John Cheever's first novel may seem like a family saga set in a fishing village -- but it's really all about male hysteria and rage.

Published June 27, 2005 9:41PM (EDT)

I don't know how my airplane ticket ended up in the toilet, but that's where I found it, after a frantic 10-minute search of a ladies' room in Chicago's O'Hare airport. The fact that I was 90 percent confident I hadn't even been in the particular stall could only be interpreted as further evidence of how "The Wapshot Chronicle" was confusing and disorienting -- and also annoying -- me. I was drying my ticket underneath the automatic hand drier (the stares of the other bathroom visitors indicating they had never seen someone drying an airplane ticket before), as my name was repeatedly paged. I picked up my coffee cup and bags, and ran. At the gate, my sodden ticket created a great deal of confusion; a supervisor was called, and I was grilled: "And your ticket is wet because why?" I went with "sink" rather than "toilet," and was finally allowed to board. I stepped onto the plane right foot first -- an old superstitious habit. I'm only superstitious when I'm flying.

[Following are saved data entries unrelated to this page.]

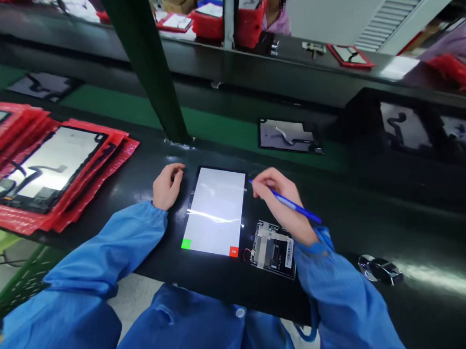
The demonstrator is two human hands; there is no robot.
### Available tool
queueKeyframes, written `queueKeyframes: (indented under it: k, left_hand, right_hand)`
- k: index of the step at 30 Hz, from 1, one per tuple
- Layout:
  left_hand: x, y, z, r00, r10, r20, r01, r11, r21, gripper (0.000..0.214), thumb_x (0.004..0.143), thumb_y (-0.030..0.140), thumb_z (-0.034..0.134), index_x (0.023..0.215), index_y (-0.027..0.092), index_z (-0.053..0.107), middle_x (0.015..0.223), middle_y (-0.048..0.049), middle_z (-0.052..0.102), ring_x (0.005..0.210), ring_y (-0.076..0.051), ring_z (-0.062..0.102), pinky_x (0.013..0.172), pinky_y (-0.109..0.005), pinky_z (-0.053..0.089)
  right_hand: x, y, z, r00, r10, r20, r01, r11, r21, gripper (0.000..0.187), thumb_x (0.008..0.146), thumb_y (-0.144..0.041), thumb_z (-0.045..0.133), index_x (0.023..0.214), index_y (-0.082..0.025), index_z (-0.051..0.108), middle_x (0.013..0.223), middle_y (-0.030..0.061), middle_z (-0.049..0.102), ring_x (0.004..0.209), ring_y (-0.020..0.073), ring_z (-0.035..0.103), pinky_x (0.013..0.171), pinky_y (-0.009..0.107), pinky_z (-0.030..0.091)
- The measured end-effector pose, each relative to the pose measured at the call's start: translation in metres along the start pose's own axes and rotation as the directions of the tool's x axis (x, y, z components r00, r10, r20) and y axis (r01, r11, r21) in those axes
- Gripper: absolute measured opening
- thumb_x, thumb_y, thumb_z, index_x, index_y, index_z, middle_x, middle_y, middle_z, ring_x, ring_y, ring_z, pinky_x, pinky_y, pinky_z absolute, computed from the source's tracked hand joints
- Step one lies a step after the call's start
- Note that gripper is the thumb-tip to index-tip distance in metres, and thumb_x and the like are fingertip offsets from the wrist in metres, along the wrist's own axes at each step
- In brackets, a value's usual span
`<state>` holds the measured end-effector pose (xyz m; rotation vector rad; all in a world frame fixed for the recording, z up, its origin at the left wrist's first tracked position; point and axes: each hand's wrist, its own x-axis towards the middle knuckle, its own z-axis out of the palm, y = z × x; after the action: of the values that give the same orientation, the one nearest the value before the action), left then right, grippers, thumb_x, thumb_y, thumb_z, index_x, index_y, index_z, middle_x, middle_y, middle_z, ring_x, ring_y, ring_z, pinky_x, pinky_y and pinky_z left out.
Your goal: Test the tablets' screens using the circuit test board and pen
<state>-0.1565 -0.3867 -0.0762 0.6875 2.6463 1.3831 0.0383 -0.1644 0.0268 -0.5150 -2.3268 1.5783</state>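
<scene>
A lit white touch screen (pixel 215 210) lies flat on the dark bench in front of me, with a green square at its lower left corner and a red square at its lower right. My left hand (pixel 167 185) rests curled on the bench just left of the screen's top edge, holding nothing I can see. My right hand (pixel 280 198) grips a blue pen (pixel 294 205) whose tip sits at the screen's upper right corner. A bare circuit board (pixel 273 248) with a red wire lies right of the screen, under my right wrist.
Stacked red trays (pixel 79 197) holding a display panel sit at the left. A green post (pixel 152 66) rises behind the screen. Another panel (pixel 287 135) lies on the green belt. A shiny metal piece (pixel 380 268) rests at right. A person works across the far bench.
</scene>
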Motion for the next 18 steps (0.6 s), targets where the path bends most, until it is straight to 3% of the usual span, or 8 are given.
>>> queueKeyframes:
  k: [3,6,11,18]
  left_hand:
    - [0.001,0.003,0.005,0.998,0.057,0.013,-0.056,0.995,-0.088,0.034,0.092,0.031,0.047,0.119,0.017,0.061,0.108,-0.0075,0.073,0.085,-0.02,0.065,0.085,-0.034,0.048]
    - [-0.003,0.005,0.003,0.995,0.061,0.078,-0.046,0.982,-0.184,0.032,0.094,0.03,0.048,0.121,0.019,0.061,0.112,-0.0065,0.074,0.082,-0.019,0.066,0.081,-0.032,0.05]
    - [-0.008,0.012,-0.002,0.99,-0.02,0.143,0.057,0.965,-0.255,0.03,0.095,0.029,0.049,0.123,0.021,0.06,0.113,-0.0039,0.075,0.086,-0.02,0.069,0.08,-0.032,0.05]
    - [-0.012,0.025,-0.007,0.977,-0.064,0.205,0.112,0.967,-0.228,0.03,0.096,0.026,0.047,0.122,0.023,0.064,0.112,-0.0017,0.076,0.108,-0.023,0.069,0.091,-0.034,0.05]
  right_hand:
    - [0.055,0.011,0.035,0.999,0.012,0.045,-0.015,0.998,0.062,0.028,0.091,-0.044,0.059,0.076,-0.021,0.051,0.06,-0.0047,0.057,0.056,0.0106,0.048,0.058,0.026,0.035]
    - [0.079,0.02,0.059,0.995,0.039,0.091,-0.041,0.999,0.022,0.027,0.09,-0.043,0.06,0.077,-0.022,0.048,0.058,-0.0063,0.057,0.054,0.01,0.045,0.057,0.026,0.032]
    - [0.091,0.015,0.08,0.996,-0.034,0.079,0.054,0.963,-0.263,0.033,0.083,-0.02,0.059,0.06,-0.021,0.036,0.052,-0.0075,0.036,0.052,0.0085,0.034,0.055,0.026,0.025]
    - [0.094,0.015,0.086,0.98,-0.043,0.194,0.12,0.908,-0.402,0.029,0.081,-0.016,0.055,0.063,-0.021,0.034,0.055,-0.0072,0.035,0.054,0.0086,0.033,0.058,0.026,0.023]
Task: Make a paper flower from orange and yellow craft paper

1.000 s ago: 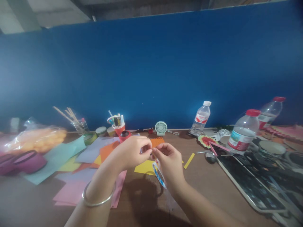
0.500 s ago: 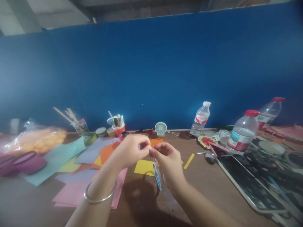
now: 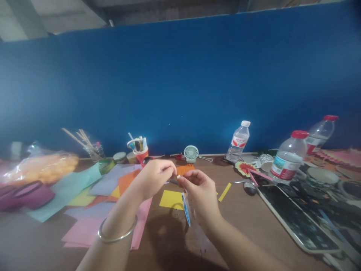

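Here, illegibly printed roll in right hand

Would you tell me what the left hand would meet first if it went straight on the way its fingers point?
Most likely the right hand: the left hand points rightward at its fingertips, close by, though depth is unclear.

Coloured paper sheets cover the worktop left of the left hand. A yellow sheet lies under both; bottles and a tray stand right of the right hand.
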Demonstrator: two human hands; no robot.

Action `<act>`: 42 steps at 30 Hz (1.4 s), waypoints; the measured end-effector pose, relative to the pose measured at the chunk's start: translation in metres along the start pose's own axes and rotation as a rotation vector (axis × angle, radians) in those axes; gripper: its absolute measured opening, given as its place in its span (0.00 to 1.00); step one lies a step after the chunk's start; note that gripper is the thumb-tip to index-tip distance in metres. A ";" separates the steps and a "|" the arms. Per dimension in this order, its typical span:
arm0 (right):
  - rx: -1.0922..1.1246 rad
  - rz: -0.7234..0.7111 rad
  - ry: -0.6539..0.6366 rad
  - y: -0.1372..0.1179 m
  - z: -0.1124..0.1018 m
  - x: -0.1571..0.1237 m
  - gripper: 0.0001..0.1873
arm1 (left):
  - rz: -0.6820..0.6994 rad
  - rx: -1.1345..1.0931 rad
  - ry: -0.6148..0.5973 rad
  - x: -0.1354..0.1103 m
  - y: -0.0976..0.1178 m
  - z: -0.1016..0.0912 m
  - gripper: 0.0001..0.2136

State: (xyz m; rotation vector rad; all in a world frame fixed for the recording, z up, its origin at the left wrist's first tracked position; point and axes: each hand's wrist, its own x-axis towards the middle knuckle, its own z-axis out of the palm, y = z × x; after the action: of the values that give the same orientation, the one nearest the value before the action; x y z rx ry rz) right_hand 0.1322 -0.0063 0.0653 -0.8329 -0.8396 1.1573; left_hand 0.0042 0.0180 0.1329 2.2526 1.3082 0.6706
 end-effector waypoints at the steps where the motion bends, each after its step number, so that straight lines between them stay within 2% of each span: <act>1: -0.011 -0.001 0.003 0.000 0.000 0.000 0.10 | -0.003 -0.002 -0.001 0.000 0.000 0.000 0.11; 11: -0.059 -0.003 0.002 0.004 -0.003 0.004 0.09 | -0.034 0.034 0.018 -0.002 0.008 0.002 0.07; 17: -0.037 0.019 -0.009 0.004 -0.003 0.003 0.09 | 0.015 0.193 0.076 -0.003 0.013 0.001 0.08; 27: -0.068 -0.002 -0.006 0.004 -0.003 0.006 0.09 | 0.051 0.247 0.143 -0.002 0.013 0.004 0.07; 36: -0.147 -0.004 0.013 0.002 -0.005 0.007 0.08 | 0.031 0.259 0.131 -0.002 0.014 0.007 0.06; 42: -0.105 -0.023 -0.017 0.008 -0.006 0.009 0.09 | 0.018 0.281 0.144 -0.003 0.016 0.007 0.06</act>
State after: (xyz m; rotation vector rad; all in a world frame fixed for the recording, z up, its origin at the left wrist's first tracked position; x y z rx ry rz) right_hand 0.1361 0.0030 0.0565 -0.8980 -0.9282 1.1094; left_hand 0.0178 0.0075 0.1367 2.4785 1.5360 0.7036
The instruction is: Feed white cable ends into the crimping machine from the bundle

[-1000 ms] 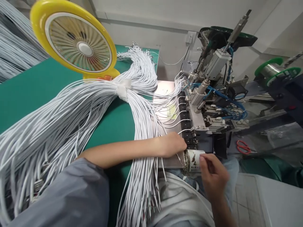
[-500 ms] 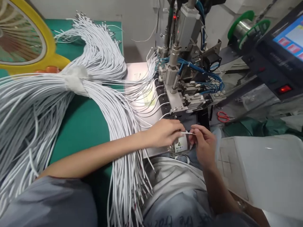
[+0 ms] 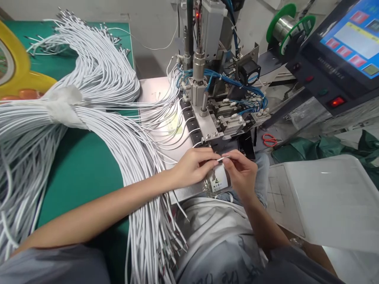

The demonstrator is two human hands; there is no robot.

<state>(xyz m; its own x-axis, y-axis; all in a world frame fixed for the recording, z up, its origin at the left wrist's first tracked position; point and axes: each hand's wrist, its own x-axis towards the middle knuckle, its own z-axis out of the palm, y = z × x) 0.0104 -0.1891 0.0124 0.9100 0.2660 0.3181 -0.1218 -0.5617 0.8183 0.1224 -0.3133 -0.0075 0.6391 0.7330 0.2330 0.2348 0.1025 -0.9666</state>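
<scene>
Just in front of the machine [image 3: 204, 114], my left hand [image 3: 197, 167] pinches a white cable [image 3: 221, 159] near its end. My right hand [image 3: 241, 171] meets it from the other side, thumb and fingertips closed on the cable's thin tip. Below the fingers stands a clear container with a white label [image 3: 219, 179], partly covered by both hands. Under my left forearm hangs a thick bundle of white cables [image 3: 151, 221], with loose ends towards my lap. Several cables run from the bundle into the black block [image 3: 189, 122] along the machine's near side.
White tape [image 3: 65, 106] wraps the bundle on the green mat [image 3: 85, 157]. A yellow fan [image 3: 20, 67] stands at left. On the right are a solder wire spool [image 3: 284, 29], a touchscreen [image 3: 352, 39], red-handled scissors [image 3: 269, 140] and a white plastic bin [image 3: 334, 197].
My hands have drawn closer together, and my right fingertips now meet the cable's end beside my left fingers. The view has shifted to the right.
</scene>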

Perhaps there were more exciting and picturesque (and more sanitary) settings for my reading of, and stewing about, "The Wapshot Chronicle" -- including my apartment, and a wonderful French cafe on my street in the West Village (where I have a bit of a reputation as an almond croissant connoisseur), and a Midwestern college bar that I essentially didn't leave for two days (it had a dozen Belgian beers on tap -- and they kept carding me, so I loved them), and poolside at a Los Angeles hotel, where the guy in the chair next to me (who looked as if he'd spent decades of his life on that very lounge chair, and who reminded me of a ridiculous guy in college my friends and I nicknamed "Mr. Tan Man") literally snapped his fingers at the waiter and barked, "Come back here, baby. Baby ... baby! I'm not done with you yet."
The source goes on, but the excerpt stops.